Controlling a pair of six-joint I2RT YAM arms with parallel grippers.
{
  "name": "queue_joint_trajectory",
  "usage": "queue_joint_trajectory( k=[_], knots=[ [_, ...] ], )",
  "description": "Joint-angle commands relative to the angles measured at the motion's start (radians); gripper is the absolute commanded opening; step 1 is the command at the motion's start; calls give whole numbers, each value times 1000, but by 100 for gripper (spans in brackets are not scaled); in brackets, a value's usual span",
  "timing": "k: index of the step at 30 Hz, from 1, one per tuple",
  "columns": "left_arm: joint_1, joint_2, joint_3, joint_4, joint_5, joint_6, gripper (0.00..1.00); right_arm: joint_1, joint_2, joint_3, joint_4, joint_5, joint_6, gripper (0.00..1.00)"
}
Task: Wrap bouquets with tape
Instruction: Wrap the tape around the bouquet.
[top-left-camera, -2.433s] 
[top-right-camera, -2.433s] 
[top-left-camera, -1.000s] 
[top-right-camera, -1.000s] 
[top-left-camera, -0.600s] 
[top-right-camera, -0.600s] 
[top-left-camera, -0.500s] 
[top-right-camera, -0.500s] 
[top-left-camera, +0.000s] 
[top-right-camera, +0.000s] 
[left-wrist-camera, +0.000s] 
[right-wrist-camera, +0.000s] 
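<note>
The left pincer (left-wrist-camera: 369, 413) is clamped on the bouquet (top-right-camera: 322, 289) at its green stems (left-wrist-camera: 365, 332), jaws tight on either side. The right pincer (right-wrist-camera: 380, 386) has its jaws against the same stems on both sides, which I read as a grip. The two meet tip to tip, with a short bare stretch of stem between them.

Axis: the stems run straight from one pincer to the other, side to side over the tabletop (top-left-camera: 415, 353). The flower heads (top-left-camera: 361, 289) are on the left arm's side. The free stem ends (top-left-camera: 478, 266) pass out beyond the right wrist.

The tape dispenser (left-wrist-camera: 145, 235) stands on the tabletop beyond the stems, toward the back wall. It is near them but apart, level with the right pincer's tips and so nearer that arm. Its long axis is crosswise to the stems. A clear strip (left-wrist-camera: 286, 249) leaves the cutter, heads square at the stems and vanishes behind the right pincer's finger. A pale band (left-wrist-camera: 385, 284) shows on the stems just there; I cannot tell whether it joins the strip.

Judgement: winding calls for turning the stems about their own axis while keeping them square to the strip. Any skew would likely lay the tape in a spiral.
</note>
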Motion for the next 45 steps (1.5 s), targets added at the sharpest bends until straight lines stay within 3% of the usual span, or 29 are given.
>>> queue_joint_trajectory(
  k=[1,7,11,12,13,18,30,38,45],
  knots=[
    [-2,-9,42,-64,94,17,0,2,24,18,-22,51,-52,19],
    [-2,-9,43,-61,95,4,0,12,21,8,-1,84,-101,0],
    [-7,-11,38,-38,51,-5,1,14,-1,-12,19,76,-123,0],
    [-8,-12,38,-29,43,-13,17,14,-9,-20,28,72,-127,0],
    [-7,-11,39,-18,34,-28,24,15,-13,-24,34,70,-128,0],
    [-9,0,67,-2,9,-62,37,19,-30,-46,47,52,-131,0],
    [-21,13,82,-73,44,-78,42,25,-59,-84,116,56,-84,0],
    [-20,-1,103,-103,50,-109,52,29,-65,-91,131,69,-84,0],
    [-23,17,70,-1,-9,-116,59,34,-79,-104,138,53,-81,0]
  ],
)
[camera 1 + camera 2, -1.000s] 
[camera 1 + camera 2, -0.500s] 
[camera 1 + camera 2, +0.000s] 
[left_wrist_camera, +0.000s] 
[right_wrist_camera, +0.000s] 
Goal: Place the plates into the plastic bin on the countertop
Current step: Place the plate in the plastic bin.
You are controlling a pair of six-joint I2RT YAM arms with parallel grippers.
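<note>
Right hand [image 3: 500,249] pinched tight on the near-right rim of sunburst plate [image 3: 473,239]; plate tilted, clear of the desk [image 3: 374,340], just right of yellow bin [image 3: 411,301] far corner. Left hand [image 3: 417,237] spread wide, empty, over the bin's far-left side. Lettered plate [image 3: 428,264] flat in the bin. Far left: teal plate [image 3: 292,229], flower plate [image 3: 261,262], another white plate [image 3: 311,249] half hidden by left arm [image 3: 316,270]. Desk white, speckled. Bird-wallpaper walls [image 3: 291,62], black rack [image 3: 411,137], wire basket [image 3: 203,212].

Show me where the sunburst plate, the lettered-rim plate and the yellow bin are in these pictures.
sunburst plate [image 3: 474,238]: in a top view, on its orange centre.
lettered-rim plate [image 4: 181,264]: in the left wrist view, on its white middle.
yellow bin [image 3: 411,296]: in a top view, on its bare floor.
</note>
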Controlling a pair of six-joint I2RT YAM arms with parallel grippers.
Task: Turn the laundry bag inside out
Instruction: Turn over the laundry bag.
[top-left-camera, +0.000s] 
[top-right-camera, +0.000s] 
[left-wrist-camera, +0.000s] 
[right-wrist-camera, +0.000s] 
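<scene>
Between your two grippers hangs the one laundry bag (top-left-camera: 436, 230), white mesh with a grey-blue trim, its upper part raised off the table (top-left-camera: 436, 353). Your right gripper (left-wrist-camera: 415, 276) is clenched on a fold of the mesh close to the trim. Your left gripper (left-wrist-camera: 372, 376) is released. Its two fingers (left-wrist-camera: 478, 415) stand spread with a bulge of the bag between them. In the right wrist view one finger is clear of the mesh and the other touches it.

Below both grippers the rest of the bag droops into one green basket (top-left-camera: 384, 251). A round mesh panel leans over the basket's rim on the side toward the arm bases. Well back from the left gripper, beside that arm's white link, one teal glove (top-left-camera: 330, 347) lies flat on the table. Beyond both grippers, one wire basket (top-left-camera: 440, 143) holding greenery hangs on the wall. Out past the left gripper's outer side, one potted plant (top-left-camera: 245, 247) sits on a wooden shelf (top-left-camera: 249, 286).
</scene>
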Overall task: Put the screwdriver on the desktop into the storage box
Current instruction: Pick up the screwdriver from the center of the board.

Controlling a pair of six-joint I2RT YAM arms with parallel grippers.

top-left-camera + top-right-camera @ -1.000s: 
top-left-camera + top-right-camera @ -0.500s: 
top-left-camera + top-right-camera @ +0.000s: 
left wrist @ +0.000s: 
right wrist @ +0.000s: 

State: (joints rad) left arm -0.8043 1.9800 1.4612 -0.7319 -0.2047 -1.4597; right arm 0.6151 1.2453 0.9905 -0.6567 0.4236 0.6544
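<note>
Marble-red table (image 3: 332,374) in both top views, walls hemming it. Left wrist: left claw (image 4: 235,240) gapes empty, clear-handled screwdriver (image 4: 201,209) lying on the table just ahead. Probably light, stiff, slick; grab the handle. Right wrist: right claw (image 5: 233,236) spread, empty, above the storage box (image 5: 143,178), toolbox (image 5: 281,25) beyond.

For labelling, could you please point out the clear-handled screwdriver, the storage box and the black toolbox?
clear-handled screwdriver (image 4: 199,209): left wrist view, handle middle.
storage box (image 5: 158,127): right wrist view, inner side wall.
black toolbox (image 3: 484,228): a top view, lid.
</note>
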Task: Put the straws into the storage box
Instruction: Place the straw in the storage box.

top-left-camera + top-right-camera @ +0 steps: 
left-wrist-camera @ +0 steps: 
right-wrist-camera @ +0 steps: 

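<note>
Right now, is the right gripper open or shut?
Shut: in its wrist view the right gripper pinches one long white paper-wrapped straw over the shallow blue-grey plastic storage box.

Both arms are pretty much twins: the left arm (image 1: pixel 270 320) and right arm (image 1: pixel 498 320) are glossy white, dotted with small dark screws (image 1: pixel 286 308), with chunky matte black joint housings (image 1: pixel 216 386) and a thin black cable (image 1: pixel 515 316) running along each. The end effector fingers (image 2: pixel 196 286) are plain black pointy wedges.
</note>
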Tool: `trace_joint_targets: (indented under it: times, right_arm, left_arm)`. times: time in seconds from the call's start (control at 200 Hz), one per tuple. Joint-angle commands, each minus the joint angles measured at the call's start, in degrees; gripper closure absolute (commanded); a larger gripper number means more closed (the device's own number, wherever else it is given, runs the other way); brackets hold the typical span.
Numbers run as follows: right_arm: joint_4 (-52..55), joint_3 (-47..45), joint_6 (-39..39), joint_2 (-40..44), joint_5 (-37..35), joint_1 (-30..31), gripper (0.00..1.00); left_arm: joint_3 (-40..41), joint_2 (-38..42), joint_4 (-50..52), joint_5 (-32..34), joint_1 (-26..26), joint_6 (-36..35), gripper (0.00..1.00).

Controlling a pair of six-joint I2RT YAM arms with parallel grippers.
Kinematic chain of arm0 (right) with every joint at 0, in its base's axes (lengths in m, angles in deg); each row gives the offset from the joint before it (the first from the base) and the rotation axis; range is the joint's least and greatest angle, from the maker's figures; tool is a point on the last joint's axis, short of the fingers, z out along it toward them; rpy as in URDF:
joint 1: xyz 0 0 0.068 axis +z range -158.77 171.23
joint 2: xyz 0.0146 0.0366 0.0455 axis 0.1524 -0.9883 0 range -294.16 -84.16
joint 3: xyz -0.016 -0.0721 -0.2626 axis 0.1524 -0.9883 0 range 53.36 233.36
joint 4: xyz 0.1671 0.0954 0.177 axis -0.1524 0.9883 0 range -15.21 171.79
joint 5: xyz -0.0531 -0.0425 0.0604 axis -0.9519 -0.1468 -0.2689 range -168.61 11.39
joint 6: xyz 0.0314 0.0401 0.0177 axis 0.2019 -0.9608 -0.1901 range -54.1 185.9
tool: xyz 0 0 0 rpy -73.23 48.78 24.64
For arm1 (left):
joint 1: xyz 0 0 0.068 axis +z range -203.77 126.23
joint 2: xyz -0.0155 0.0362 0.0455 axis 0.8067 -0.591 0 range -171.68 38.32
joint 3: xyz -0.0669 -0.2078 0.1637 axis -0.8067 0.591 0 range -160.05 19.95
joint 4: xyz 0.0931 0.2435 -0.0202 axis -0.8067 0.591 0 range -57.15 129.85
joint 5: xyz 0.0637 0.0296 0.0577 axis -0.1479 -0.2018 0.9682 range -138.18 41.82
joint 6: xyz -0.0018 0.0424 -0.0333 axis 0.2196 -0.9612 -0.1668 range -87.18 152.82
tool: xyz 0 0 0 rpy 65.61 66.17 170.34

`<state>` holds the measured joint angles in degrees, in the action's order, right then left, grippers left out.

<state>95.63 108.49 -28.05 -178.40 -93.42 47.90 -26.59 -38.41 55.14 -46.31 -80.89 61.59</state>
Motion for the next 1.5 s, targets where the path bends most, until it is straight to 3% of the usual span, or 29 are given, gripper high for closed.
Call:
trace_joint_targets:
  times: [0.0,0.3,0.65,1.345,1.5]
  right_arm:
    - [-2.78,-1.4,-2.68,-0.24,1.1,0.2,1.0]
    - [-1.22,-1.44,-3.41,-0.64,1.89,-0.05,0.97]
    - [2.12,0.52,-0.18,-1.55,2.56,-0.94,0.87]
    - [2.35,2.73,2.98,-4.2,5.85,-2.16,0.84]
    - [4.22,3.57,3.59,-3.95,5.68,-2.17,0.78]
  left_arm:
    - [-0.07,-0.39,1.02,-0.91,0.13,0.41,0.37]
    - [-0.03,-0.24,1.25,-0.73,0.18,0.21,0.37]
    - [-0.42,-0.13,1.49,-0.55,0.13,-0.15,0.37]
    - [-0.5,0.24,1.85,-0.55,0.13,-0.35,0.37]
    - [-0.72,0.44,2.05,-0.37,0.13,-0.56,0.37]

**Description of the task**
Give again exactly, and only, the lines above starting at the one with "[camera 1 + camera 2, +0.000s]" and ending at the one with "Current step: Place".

**Answer to the exercise**
[camera 1 + camera 2, +0.000s] 
[left_wrist_camera, +0.000s] 
[right_wrist_camera, +0.000s] 
Goal: Place the plates into the plastic bin on the countertop
Current step: Place the plate in the plastic bin.

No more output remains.